When you reach the line containing "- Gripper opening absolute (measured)" in the entries below, start writing out each line exactly, and stop after the line containing "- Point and".

Start of Block

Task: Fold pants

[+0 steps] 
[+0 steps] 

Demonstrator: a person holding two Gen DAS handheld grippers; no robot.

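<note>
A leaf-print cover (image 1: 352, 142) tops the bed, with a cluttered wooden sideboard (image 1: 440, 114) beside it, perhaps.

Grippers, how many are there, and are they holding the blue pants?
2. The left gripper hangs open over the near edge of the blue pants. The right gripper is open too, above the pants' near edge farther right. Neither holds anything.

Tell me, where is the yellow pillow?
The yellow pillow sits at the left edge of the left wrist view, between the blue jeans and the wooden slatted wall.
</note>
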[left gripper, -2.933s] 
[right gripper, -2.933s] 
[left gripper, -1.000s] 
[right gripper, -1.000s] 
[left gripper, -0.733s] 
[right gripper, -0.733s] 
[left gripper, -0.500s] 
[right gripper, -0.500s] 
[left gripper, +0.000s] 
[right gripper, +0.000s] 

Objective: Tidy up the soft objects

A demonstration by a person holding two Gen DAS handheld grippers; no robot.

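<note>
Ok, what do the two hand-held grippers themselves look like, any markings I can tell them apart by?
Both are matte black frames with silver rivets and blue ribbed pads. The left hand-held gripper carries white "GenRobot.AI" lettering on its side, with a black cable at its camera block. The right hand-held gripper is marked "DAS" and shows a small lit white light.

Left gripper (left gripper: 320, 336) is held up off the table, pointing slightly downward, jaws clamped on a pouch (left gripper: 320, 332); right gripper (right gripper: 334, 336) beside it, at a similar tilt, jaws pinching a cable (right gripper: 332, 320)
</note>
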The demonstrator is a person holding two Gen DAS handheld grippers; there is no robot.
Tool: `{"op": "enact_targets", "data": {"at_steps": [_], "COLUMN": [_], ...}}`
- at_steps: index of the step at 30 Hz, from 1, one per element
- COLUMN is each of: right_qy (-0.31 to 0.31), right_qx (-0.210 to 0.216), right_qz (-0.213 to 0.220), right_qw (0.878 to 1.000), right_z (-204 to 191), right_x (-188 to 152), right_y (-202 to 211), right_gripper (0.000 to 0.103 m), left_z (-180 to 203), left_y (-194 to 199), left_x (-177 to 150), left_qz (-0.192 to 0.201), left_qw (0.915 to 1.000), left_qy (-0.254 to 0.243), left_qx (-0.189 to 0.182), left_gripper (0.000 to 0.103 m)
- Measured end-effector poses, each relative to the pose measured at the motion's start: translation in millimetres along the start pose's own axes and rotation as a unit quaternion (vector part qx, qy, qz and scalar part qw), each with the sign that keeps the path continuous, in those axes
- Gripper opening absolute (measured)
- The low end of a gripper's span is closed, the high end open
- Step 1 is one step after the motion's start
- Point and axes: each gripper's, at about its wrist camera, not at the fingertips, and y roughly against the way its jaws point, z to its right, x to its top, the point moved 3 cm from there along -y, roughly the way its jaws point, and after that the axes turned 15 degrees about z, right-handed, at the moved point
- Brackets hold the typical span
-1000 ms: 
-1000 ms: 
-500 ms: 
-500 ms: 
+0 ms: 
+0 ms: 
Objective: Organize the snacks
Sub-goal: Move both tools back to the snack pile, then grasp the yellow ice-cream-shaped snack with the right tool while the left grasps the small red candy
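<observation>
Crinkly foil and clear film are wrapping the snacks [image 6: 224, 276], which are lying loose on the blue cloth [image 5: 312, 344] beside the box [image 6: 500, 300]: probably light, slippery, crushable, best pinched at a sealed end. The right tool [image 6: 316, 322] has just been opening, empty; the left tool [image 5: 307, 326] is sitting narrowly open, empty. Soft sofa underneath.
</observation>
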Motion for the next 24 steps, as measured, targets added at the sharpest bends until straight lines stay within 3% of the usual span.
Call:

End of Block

- [Task solution]
- Gripper opening absolute (measured)
- The low end of a gripper's span is closed, the high end open
- Step 1 is one step after the motion's start
- Point and axes: each gripper's, at about its wrist camera, not at the fingertips, and y roughly against the way its jaws point, z to its right, x to its top, the point moved 3 cm from there along -y, roughly the way its jaws point, and after that the axes turned 15 degrees about z, right-handed, at the moved point

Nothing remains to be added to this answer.